Całość efektu jednak zespół zawdzięcza korelacji pracy klawiszy i niskich gitar oraz melodiom serwowanym przez wokalistę.
Wokalizy chyba najbardziej przypominają mi Henrego Becka (KAT, PIK) lub
Petera Wagnera (RAGE), ale na płycie nie zabrakło również growli…

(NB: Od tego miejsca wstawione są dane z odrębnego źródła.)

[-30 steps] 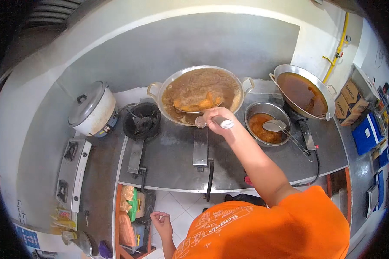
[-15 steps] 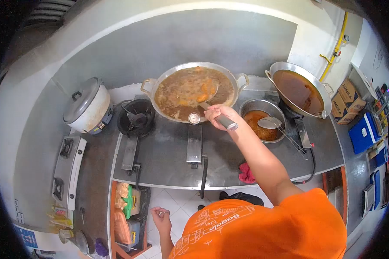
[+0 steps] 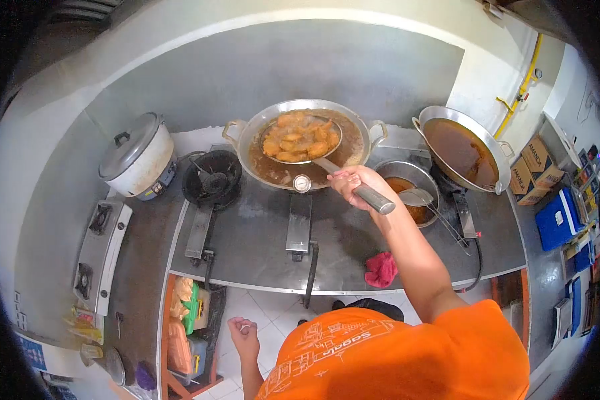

Na albumie pojawiają się gościnnie Dan Swano i Devon Graves. Zazwyczaj
kurtuazja wymaga, aby napisać, że w tak dobrych kompozycjach goście nie
rzucają światła na całość. Nic z tych rzeczy. Album sporo zyskuje dzięki
tubalnemu niskiemu wokalowi Swano i charakterystycznym wokalizom
Gravesa. Gościnne partie wokalne dodają zatem kolorytu i tak już
niesamowicie zmiennej i mocnej płycie.
Appearance of Nothing i ich nowy album All Gods Are Gone, to istna
układanka. Pojedyncze jej elementy są atrakcyjne, jednak to całość robi
wrażenie nie tylko tym, że efekt jest monumentalny ale faktem, że
elementy zazębiają się fantastycznie tworząc mieszankę wybuchową. Zespół
być może oscylując na pograniczu stylistyki znalazł niszę, która będzie
przez kolejne wydawnictwa postrzegana jako ich styl – na co liczę.